The experience of the war has shown conclusively that no one country can hereafter supply its own needs either in raw materials or in finished goods. Both the winning and the losing side have shown that. The new industrial order necessarily overlaps the national frontiers, even in the case of a nation possessed of so extensive and varied natural resources as America. So that in spite of all the singularly ingenious obstruction of the American tariff the Americans still continue to draw on foreign sources for most or all of their tea, coffee, sugar, tropical and semi-tropical fruits, vegetable oils, vegetable gums and pigments, cordage fibers, silks, rubber, and a bewildering multitude of minor articles of daily use. Even so peculiarly American an industry as chewing-gum is wholly dependent on foreign raw material, and quite unavoidably so. The most that can be accomplished by any tariff under these circumstances is more or less obstruction. Isolation and self-sufficiency are already far out of the question.
But there are certain vested interests which find their profit in maintaining a tariff barrier as a means of keeping the price up and keeping the supply down; and the common man still faithfully believes that the profits which these vested interests derive in this way from increasing the cost of his livelihood and decreasing the net productivity of his industry will benefit him in some mysterious way. He is persuaded that high prices and a scant supply of goods at a high labor cost is a desirable state of things.

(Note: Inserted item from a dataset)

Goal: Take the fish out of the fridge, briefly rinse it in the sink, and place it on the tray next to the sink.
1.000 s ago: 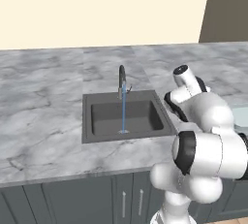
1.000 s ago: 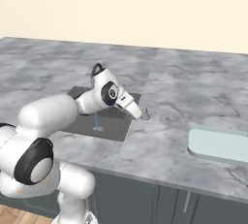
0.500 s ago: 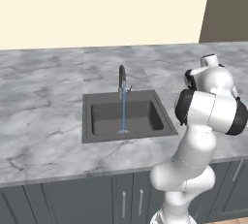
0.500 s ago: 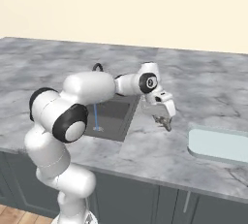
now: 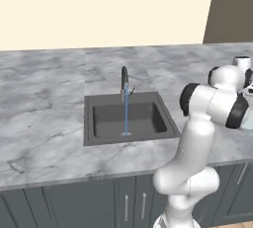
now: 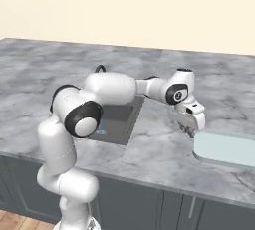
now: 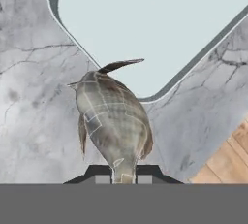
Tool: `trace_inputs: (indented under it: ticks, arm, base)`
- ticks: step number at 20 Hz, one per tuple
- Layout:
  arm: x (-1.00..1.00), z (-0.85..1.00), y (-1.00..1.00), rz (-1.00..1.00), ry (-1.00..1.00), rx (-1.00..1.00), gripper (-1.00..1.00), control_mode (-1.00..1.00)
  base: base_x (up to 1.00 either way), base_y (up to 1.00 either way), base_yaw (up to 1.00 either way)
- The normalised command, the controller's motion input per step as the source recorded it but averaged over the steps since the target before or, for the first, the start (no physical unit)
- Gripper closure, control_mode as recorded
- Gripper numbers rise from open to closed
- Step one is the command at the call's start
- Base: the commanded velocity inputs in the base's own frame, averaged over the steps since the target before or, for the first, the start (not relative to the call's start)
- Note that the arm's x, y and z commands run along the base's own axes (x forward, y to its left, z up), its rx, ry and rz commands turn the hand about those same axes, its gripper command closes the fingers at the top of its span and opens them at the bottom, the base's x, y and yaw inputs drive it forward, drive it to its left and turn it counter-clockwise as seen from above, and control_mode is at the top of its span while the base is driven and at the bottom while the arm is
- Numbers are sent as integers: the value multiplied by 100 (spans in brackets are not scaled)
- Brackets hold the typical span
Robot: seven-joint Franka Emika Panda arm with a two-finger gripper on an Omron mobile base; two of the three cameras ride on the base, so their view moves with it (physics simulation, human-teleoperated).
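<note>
- Hand view gives us the close detail: the fish (image 7: 114, 121), grey-brown and scaled, hangs straight out from the gripper (image 7: 122, 178), with its far end reaching over a rounded corner of the tray (image 7: 160, 19).
- Same view: grey marble worktop (image 7: 34, 97) under the fish, and a patch of wood floor (image 7: 227, 155) past the counter edge.
- Right base view gives us the layout the hand camera lacks: the arm stretched from the sink (image 6: 122, 119) side across to the tray (image 6: 226, 147), with the gripper (image 6: 189, 129) just at the tray's near end, above the worktop.
- In that view the fish is too small for us to make out.
- Left base view is where we see the tap (image 5: 124, 81) running a thin stream of water (image 5: 126, 113) into the sink (image 5: 129, 118).
- The arm bulk blocks the right side there; we get a sliver of the tray (image 5: 247, 123) at the frame edge.
- Jaws: closed down tight on the fish's near end, with a dark tip on each side of it.
- Fish is held in the air; we can't tell whether its tip touches the tray.
- Count: one fish, one tray, one sink, one tap, one gripper.
</note>
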Motion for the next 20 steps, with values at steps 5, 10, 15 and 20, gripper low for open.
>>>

This is incredible, but there is no denying the fact.
He knows, of course, that the profits of business go to the business men, the vested interests, and to no one else; but he is still beset with the picturesque hallucination that any unearned income which goes to those vested interests whose central office is in New Jersey is paid to himself in some underhand way, while the gains of those vested interests that are domiciled in Canada are obviously a grievous net loss to him. The tariff moves in a mysterious way, its wonders to perform.
To all adult persons of sound mind, and not unduly clouded with the superstitions of the price system, it is an obvious matter of fact that any protective tariff is an obstruction to industry and a means of impoverishment, just so far as it is effective. The arguments to the contrary invariably turn out to be pettifogger's special pleading for some vested interest or for a warlike national policy, and these arguments convince only those persons who are able to believe that a part is greater than the whole. It also lies in the nature of protective tariffs that they always cost the nation disproportionately much more than they are worth to those vested interests which profit by them. In this respect they are like any other method of businesslike sabotage. Their aim, and presumably their effect, is to keep the price up by keeping the supply down, to hinder competitors and retard production. As in other instances of businesslike sabotage, therefore, the net margin of advantage to those who profit by it is greatly less than what it costs the community.